Data extracted from a collection
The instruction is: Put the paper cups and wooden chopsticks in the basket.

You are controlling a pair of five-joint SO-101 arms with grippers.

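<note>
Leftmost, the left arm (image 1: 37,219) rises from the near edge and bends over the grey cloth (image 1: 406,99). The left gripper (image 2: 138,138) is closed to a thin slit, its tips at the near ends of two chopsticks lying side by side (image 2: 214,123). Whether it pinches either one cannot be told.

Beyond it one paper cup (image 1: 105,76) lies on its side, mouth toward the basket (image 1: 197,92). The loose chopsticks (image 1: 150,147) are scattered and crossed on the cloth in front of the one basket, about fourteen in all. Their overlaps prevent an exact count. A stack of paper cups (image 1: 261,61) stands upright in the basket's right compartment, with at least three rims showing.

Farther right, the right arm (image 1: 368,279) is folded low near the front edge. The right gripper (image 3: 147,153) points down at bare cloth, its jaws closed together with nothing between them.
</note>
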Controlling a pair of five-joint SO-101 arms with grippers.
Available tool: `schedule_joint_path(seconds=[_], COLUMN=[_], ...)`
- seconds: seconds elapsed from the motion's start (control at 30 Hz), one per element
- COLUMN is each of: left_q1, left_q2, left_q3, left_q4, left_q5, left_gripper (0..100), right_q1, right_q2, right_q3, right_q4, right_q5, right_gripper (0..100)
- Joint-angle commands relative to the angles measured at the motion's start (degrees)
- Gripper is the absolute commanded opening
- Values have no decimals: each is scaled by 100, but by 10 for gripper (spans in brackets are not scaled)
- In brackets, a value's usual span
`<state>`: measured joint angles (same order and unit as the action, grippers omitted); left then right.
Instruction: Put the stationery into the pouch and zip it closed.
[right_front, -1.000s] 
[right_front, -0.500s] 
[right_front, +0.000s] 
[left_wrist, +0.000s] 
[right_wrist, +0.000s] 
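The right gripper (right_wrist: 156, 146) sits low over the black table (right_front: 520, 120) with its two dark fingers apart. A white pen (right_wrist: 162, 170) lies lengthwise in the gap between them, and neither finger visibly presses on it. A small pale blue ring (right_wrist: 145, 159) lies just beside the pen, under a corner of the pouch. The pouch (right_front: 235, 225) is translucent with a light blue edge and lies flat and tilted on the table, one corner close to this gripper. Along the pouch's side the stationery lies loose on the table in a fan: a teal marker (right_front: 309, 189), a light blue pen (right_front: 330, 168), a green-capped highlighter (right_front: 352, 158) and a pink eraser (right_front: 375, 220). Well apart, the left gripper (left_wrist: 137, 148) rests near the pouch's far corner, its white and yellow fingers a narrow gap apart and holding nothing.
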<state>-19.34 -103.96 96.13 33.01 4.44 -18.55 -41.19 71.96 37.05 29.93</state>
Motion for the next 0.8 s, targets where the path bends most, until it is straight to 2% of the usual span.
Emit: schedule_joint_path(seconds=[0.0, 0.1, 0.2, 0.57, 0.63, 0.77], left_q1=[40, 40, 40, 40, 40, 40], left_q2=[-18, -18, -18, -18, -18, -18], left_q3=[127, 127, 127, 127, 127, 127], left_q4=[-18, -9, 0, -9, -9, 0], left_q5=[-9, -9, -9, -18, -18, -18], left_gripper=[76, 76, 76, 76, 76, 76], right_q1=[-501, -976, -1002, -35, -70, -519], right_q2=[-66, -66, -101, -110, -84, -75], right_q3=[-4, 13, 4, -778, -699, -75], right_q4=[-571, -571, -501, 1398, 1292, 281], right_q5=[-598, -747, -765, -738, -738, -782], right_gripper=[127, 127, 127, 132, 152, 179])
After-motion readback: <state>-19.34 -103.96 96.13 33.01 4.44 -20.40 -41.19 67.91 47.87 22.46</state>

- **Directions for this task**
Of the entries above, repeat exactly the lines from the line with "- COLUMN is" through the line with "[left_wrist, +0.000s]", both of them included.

- **Solution for this problem**
- COLUMN is each of: left_q1, left_q2, left_q3, left_q4, left_q5, left_gripper (0..100), right_q1, right_q2, right_q3, right_q4, right_q5, right_gripper (0..100)
- Joint-angle commands relative to the angles measured at the motion's start (degrees)
- Gripper is the absolute commanded opening
- Values have no decimals: each is scaled by 100, but by 10 for gripper (spans in brackets are not scaled)
- In brackets, a value's usual span
`<state>`: measured joint angles (same order and unit as the action, grippers omitted); left then right.
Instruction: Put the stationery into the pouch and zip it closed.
[right_front, -1.000s] 
[right_front, -0.500s] 
[right_front, +0.000s] 
[left_wrist, +0.000s] 

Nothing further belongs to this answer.